It was group therapy night on Monday at Ricky’s Sports Theater and Grill, where clumps of Raiders fans alternated among anger, hope and fatalism.
On Thursday — Christmas Eve, no less — the Raiders played their last home game of the year, and possibly their last home game ever in Oakland.
After yet another underwhelming season ends, the Raiders, along with the San Diego Chargers (who lost to Oakland, 23-20, in overtime on Thursday night) and the St Louis Rams, are expected to apply to relocate to Los Angeles. The 32 NFL owners could vote as soon as Jan. 12 on whether to allow one or two of them to leave.
Photo: Kirby Lee - USA TODAY
At Ricky’s, in San Leandro, a 10-minute drive south of the O.co Coliseum, fans stewed amid the old Raiders programs, bobbleheads and jerseys lining the walls, fearing the worst about the possible move yet looking for signs of optimism.
They had been there before — the team left Oakland for Los Angeles after the 1981 season, but returned in 1995.
And so over wings and beers, members of Save Oakland Sports, a fan group, worked through the scenarios: The Rams move, and the Chargers and Raiders stay; the Chargers and Raiders, who want to build a stadium together near Los Angeles, move; the Raiders build a new stadium in Oakland; and on and on.
“We live in this era of stadium roulette, where you don’t know which chamber the bullet is in,” said Dave Newhouse, a longtime sportswriter who covered the Raiders in the 1970s. “You’ll never see a more abused set of fans.”
More than in previous years when the NFL flirted with putting a team in Los Angeles, all signs suggest the league is taking the issue seriously, with a high probability that at least one team will land there next season or the season after.
The reason a move seems likely now is that the owners of three teams are willing to put up the total cost, or close to it, of building a new stadium there. They have also arrived at the point where they can get out of leases in their home markets.
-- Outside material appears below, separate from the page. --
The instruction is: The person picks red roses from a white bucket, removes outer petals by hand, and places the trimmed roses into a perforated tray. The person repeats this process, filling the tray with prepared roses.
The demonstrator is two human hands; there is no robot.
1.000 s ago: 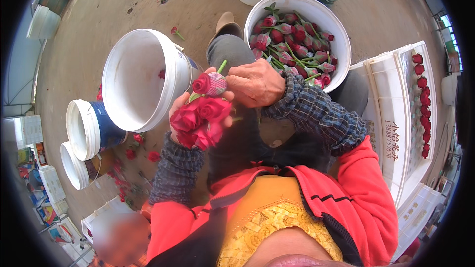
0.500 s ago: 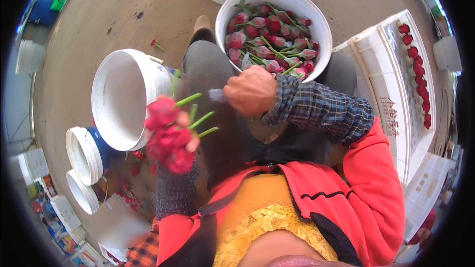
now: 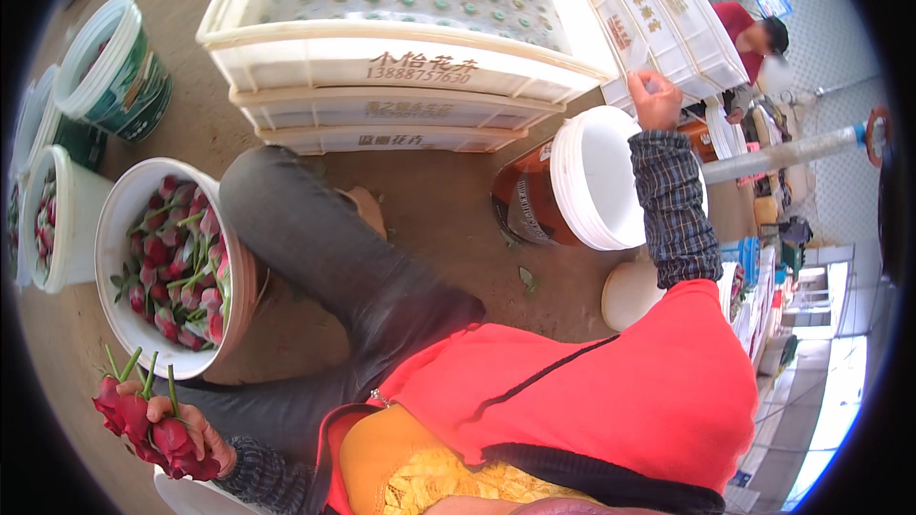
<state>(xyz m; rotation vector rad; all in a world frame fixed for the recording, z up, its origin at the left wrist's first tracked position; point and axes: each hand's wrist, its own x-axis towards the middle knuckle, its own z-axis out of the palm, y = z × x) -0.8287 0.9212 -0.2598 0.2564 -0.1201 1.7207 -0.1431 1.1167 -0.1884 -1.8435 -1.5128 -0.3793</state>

However, the league owners have not reached a consensus on how to proceed.
Some owners favor a plan by Rams owner Stan Kroenke to build a domed stadium on the southwest fringe of Los Angeles, as part of a retail and entertainment district in Inglewood, California. Other owners like the proposal made by the Chargers and Raiders, which calls for an outdoor stadium in Carson, about 24km south of downtown Los Angeles, that would be built by a venture with Disney chief executive Robert A. Iger at the top.
Before moving forward, the owners must, according to their relocation guidelines, take into account what Oakland, San Diego and St Louis have done to keep their teams.
St Louis has done the most. It cleared many legal and financial hurdles in planning for a new US$1 billion stadium, largely government-funded, on the banks of the Mississippi River. The Rams have not publicly commented on the stadium proposal.
Civic advisers in San Diego proposed building a new stadium next to the Chargers’ current home, but the team dismissed the effort as too little, too late.
Oakland lags behind.
The city has said that it cannot afford to spend hundreds of millions of dollars on new stadiums for the Raiders and the Athletics, who share the O.co Coliseum. Oakland and Alameda County are still paying off their share of a US$220 million renovation that added more than 10,000 seats and suites, nicknamed Mount Davis in reference to Al Davis, the Raiders’ owner at the time.
Oakland Mayor Libby Schaaf said the city, which along with the county owns the land around the O.co Coliseum, could retire the roughly US$100 million in debt on the building and make infrastructure improvements on the property if the Raiders built there. However, Schaaf said that might not be enough to impress the league.
“I know the NFL doesn’t expect a fully baked proposal from Oakland,” Schaaf said in an interview this week. “Oakland has a very complex situation, and we’re really committed to threading the needle of keeping this team we love, but also being responsible to our taxpayers.”
Schaaf is hopeful, however, that when the owners weigh what city or cities they are willing to abandon, they recognize that Oakland has a booming economy in the country’s sixth-largest television market. And while the Raiders have not finished with a winning record since 2002 — and they are out of playoff contention for the 13th straight season — the team has a rich history in the city dating to 1960.